Last week the NFL announced that the Pro Bowl is changing formats yet again. No longer will fans be treated to an uninspired all-star game featuring the AFC vs. NFC. Rather, these same players will be divided up into two teams drafted by gridiron legends Deion Sanders and Jerry Rice. You’re not fooling me Commish.
This lousy trick would only bring excitement if the players were actually lined up on a schoolyard blacktop and picked one by one, until only kickers and punters were left. But even then I wouldn’t watch the actual game. The NFL knows something is wrong with the Pro Bowl and I’m here with my five-point-plan to fix it.
1. Get rid of the new changes immediately and revert to the AFC vs. NFC format. This is not MTV Rock N’ Jock Football. There should be rhyme and reason to these teams. The NFL is rich with conference history and the Pro Bowl should reflect just that. It just makes sense, long standing historical sense. Plus, it’s more fun to watch Aaron Rogers painfully hand it off to Adrian Peterson.

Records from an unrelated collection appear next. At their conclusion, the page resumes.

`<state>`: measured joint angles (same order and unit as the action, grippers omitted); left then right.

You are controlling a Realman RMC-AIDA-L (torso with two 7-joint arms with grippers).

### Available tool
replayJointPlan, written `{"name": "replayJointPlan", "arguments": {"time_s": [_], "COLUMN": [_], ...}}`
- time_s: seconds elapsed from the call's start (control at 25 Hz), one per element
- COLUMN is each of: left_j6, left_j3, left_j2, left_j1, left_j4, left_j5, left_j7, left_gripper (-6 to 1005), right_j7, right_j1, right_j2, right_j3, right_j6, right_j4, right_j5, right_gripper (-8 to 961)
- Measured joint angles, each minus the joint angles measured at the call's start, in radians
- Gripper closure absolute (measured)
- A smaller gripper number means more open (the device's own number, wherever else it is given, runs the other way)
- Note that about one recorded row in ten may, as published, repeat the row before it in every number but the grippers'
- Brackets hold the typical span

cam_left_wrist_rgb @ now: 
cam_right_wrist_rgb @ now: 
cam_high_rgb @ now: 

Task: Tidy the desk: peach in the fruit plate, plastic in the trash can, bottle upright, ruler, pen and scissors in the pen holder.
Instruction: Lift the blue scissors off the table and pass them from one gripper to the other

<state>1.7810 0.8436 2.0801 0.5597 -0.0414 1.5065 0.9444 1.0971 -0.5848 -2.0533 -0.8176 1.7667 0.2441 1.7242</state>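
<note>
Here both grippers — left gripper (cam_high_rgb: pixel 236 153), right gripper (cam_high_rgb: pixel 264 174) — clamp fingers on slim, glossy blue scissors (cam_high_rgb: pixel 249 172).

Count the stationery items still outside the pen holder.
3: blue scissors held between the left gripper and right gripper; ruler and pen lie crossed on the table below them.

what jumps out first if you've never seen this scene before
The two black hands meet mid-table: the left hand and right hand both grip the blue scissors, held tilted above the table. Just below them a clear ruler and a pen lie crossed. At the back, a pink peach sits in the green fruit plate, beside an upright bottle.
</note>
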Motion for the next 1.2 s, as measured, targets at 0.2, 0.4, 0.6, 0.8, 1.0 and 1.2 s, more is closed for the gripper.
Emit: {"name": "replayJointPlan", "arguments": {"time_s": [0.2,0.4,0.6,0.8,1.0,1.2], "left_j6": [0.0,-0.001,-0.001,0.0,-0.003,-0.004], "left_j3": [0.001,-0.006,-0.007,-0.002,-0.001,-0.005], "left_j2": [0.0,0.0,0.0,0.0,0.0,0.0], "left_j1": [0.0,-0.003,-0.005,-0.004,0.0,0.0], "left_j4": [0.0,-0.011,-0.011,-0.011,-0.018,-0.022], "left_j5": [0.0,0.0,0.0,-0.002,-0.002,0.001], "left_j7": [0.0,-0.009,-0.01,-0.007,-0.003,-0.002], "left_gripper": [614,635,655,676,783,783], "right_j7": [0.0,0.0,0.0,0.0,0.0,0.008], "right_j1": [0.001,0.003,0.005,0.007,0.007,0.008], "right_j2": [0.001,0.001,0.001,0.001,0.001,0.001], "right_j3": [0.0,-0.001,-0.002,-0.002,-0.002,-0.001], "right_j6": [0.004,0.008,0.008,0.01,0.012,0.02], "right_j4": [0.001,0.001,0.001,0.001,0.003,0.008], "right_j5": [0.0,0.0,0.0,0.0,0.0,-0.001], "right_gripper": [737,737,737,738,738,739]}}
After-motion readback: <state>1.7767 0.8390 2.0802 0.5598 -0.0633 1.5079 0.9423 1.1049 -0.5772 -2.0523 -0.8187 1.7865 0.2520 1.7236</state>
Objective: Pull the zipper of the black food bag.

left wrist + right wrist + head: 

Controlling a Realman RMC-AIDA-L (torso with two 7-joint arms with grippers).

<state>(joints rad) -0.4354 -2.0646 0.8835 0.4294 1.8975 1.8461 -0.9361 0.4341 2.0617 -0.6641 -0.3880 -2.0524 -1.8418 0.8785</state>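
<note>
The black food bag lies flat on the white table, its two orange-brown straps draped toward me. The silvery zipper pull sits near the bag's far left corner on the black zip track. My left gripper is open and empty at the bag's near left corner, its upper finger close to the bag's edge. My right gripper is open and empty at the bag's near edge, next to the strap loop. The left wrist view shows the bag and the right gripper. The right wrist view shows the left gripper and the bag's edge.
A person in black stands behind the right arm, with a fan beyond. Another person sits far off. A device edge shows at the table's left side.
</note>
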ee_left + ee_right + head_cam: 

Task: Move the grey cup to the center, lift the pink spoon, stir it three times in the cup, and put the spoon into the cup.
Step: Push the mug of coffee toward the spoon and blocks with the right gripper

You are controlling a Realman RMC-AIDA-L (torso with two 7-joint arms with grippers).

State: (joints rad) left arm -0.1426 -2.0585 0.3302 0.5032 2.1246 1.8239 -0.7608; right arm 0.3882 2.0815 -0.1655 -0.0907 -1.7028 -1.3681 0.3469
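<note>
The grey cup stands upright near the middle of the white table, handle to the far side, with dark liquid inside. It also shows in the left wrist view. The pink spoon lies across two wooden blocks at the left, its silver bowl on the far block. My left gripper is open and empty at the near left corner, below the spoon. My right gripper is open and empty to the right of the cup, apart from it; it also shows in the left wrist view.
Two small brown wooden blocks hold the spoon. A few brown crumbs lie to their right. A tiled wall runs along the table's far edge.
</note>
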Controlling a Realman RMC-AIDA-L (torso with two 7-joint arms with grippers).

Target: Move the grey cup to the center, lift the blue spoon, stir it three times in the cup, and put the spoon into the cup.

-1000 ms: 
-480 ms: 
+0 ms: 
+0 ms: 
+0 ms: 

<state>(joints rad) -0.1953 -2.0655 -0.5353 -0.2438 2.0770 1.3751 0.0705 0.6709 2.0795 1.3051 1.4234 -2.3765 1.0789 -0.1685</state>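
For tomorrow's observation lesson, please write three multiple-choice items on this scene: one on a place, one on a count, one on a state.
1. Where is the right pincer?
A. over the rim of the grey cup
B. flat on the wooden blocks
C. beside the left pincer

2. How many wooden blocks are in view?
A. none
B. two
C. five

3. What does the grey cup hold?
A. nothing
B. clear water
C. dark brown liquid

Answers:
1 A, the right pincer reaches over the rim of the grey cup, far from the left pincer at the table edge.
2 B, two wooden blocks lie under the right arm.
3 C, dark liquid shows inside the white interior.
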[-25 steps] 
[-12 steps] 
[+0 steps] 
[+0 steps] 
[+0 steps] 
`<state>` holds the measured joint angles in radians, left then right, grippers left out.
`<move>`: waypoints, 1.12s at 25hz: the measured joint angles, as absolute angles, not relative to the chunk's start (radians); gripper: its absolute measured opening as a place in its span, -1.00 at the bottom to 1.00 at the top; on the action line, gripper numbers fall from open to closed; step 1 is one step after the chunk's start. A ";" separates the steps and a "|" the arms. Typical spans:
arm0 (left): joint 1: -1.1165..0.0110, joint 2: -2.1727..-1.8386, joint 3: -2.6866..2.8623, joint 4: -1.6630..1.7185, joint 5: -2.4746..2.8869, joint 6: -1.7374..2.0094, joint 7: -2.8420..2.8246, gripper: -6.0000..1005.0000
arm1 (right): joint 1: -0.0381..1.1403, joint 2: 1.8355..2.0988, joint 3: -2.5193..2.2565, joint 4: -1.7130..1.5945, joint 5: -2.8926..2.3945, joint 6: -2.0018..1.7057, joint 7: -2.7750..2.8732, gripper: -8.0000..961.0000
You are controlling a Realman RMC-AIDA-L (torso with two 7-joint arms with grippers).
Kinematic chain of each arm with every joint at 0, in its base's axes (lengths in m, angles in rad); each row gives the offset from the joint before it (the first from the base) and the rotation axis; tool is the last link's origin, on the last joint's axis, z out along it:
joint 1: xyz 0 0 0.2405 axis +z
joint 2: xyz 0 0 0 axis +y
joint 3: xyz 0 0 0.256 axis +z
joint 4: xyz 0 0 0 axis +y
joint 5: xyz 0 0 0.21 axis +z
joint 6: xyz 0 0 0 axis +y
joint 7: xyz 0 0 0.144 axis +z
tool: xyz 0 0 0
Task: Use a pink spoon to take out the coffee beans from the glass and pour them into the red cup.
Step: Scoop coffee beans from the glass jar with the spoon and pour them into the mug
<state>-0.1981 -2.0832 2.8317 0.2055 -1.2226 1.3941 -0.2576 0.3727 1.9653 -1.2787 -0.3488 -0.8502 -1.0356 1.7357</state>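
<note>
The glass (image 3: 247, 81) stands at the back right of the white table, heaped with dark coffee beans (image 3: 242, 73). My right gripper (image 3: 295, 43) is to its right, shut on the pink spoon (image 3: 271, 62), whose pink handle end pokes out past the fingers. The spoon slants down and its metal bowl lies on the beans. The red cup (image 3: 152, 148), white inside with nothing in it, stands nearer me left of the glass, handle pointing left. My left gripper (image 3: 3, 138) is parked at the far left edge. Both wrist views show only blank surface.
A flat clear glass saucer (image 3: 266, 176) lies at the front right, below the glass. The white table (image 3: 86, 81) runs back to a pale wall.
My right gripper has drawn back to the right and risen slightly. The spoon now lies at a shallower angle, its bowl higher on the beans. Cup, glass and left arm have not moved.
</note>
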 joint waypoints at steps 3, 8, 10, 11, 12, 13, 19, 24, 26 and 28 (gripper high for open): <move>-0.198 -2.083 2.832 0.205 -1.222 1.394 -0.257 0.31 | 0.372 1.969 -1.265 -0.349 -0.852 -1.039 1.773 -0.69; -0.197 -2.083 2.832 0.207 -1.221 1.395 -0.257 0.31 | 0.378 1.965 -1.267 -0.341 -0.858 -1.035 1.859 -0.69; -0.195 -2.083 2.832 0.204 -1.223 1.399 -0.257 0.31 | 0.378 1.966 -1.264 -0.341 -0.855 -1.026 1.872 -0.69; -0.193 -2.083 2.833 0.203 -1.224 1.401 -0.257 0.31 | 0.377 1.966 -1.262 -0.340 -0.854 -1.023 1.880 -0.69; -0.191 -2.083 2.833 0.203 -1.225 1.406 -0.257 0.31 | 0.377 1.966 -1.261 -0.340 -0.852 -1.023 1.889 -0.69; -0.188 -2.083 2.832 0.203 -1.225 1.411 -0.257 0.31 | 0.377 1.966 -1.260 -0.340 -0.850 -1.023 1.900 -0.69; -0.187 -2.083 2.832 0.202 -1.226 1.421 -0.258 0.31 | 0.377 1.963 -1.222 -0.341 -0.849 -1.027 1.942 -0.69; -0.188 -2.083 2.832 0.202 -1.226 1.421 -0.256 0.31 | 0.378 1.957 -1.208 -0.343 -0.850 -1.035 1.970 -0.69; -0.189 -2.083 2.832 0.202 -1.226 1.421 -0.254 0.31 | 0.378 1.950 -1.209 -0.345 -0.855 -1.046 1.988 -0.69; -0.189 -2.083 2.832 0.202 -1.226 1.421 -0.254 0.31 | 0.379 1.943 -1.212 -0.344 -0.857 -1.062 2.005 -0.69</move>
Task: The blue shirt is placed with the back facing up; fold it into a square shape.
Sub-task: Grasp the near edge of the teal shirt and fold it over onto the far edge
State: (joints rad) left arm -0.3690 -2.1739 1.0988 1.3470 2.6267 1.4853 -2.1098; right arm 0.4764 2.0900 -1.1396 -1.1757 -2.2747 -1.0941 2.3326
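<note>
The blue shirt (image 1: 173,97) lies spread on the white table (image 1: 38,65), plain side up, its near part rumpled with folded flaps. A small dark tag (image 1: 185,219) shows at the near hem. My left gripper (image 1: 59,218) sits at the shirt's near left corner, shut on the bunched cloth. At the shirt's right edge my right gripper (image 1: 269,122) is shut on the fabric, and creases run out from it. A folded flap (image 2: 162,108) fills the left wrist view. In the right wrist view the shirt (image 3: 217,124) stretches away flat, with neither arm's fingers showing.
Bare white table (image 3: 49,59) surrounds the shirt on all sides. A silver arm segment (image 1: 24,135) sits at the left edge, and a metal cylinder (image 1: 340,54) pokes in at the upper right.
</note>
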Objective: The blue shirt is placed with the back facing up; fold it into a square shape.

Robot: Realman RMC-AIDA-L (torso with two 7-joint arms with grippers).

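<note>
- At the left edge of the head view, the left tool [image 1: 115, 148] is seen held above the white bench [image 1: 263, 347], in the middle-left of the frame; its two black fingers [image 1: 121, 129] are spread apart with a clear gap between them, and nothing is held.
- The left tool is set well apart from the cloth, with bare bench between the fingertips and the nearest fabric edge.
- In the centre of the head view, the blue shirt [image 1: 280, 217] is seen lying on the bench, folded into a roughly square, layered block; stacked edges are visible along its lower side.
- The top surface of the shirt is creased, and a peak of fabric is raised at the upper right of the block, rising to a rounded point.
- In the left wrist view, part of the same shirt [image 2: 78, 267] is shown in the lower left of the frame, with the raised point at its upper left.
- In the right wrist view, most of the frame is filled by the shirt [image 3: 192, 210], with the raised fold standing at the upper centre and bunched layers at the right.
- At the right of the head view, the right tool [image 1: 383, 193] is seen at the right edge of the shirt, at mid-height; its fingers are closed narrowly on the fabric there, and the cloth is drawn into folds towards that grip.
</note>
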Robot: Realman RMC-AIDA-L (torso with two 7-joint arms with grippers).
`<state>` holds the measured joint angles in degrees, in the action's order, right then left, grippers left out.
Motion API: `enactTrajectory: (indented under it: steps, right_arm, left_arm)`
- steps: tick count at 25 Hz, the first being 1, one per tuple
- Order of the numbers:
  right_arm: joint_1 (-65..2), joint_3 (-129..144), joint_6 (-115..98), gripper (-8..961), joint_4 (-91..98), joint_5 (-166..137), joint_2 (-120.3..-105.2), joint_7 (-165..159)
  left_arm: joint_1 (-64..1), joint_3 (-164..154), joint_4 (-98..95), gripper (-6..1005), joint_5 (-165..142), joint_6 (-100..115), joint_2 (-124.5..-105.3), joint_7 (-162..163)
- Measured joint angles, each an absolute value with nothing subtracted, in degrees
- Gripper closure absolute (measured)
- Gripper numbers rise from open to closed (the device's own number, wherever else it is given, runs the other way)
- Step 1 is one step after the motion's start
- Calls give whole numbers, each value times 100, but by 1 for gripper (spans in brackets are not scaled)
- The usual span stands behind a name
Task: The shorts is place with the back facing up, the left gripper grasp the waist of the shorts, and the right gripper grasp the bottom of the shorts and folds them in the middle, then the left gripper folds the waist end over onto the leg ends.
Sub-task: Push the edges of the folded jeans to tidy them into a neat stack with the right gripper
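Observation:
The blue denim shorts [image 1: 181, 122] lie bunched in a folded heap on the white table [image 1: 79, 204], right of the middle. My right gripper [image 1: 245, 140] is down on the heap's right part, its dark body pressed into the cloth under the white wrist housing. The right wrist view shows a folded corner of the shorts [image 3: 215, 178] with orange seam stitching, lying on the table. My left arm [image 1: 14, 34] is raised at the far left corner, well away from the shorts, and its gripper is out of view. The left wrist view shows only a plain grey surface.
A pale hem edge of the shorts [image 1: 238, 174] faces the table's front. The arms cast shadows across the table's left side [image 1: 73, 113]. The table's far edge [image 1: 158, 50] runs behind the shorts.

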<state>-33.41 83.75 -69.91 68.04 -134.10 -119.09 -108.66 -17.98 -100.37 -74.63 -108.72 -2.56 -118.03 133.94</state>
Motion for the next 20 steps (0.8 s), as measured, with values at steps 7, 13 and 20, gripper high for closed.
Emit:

2. Add skills competitions. This is by far the most important part. I want to see quarterbacks throwing at targets and chucking the ball as far they can, wide receivers catching balls and running through obstacle courses and lineman hitting practice sleds with all of their might. I would even tune in for a field goal challenge. Watching Sebastian Janikowski try to crush a 70-yarder would be far more exciting than watching players sort-of-kind-of go for tackles.
3. Make the Pro Bowl a televised weekend event. All the other sports do it and with good reason. Start off with something fun, like the celebrity flag football game on Friday night and move towards the main event on Sunday. If you film it, they will watch.
4. Leave Hawaii. I’m sure the players love the tropical vacay and it’s always a lovely story when a QB pays for his entire O-line to join him on the trip, but it’s simply not accessible to most fans. The Pro Bowl should be a place where fans of all teams can gather, party, and celebrate celebrity football culture. Miami or San Diego should do just fine.
5. Move the game back to the weekend after the Super Bowl. Not having the Super Bowl contenders involved in the festivities honoring the best players in the game makes no sense. None. At all. It would be like having an all-star game where the players played for phony teams drafted by arbitrary NFL icons rather than for the division they represent every year. Oh wait…
Welp, that’s all I got for now. If you got a better idea, let me know in the comments. Next up, I fix the Nickelodeon Kid’s Choice Awards. Just kidding they’re perfect!